## [Assigned task]
Give back each line of the listing below that contains the string "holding".

## [Recorded information]

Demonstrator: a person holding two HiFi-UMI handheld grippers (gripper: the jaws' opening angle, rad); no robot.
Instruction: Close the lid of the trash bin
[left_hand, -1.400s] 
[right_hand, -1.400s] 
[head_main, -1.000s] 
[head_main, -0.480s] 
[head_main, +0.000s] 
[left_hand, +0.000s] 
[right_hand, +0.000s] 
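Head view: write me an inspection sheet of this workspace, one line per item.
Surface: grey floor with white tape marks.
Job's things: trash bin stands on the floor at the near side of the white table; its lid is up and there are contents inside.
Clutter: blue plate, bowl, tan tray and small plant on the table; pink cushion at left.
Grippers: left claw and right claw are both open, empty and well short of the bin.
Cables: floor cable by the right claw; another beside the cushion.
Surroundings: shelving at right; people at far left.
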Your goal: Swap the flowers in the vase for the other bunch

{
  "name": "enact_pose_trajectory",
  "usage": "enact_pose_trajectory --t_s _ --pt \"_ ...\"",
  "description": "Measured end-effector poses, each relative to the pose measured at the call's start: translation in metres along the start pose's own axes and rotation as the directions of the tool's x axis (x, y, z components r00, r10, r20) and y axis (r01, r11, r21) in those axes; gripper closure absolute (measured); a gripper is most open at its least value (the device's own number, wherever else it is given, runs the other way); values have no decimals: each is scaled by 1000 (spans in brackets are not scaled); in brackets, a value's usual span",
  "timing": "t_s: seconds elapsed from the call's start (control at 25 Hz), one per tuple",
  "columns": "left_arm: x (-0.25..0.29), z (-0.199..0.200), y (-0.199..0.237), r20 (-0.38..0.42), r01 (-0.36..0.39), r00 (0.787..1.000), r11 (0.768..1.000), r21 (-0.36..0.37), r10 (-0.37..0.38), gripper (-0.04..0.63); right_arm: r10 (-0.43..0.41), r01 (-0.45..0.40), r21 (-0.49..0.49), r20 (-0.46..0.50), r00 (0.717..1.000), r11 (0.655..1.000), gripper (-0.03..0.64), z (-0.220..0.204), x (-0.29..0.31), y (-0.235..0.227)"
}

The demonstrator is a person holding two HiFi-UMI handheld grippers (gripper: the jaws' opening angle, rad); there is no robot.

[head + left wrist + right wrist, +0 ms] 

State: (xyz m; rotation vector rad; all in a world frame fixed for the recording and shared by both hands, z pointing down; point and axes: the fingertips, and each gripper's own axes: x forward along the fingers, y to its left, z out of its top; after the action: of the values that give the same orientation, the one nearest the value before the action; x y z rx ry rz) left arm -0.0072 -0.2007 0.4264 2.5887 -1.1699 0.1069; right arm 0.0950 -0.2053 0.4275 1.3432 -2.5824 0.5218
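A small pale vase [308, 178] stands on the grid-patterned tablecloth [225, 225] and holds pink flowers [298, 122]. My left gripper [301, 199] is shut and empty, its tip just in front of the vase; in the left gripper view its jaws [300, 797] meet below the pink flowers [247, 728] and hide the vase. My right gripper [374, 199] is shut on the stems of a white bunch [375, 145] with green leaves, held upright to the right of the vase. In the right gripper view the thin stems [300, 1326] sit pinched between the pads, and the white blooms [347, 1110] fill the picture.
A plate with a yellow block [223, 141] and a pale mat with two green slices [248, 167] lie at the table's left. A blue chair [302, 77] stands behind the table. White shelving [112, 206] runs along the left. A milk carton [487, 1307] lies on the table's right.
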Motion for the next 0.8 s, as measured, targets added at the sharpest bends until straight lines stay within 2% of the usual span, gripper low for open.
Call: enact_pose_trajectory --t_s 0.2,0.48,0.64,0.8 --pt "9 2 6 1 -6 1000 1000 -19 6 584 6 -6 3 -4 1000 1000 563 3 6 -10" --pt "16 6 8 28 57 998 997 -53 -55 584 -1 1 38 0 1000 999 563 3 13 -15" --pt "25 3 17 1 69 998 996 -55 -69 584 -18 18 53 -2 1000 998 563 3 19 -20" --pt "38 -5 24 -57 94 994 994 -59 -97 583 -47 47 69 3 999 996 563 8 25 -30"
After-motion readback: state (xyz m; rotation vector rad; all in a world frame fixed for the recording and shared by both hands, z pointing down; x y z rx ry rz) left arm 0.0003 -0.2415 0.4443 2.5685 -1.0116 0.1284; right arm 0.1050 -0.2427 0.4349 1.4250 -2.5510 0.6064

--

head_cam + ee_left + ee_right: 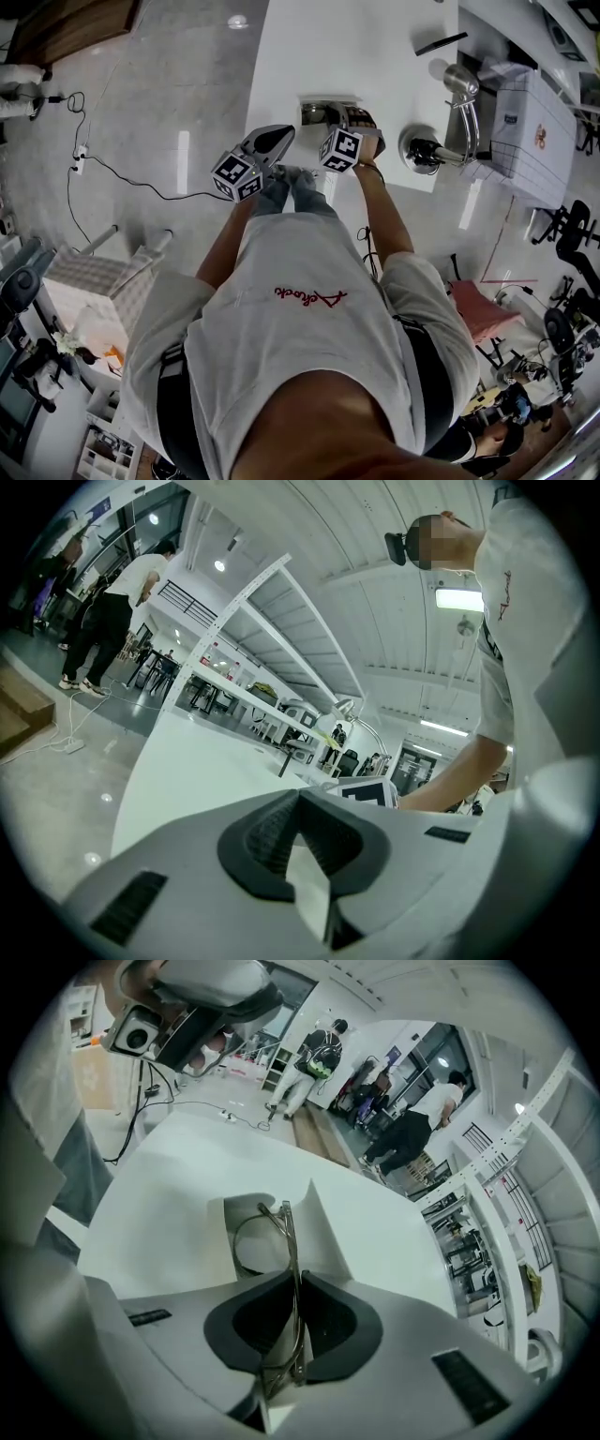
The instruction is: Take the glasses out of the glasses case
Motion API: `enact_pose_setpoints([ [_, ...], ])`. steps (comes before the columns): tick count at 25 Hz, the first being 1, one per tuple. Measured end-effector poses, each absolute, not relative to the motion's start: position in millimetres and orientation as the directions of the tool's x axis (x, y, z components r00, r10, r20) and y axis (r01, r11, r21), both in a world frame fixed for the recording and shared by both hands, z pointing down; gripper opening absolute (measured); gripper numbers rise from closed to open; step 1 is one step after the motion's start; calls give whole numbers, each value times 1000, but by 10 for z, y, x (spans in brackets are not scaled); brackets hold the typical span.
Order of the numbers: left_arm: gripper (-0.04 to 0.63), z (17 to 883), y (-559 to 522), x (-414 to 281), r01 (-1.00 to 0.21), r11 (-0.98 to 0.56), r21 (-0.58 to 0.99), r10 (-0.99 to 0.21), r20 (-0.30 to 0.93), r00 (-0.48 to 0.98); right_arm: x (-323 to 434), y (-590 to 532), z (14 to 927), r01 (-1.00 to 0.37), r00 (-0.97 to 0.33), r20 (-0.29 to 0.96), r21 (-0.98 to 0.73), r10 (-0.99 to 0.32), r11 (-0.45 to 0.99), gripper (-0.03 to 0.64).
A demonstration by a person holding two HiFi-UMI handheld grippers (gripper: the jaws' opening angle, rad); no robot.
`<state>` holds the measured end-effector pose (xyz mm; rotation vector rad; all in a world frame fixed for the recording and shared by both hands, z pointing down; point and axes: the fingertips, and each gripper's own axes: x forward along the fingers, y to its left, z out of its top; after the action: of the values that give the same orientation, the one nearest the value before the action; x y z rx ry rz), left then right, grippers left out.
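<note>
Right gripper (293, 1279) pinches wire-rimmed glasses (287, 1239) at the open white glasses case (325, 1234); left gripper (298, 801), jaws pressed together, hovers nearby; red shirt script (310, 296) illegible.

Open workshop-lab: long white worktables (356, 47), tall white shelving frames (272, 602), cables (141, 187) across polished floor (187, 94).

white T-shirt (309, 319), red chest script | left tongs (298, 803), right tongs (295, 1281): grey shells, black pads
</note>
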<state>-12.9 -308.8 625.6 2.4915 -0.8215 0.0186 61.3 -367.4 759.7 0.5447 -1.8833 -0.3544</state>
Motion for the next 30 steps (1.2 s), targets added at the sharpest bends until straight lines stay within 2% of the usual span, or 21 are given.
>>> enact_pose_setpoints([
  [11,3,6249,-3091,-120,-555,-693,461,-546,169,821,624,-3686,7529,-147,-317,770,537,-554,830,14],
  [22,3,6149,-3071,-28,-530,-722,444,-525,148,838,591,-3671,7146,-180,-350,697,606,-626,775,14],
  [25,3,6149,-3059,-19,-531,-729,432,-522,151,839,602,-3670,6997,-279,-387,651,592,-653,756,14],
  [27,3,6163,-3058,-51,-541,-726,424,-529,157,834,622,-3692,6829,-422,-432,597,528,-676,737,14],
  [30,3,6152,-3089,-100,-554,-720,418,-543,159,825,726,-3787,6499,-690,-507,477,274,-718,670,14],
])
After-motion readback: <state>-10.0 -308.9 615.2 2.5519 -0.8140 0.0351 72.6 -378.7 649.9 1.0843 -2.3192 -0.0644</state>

## [Response for this exercise]
Demonstrator: a person holding two HiFi-UMI handheld grippers (gripper: the jaws' opening angle, rad); no robot.
The demonstrator is a person holding two HiFi-UMI handheld grippers (gripper: the jaws' opening angle, rad); there is no robot.
A demonstration by a person holding two HiFi-UMI handheld grippers (gripper: the jaws' opening angle, rad); no robot.

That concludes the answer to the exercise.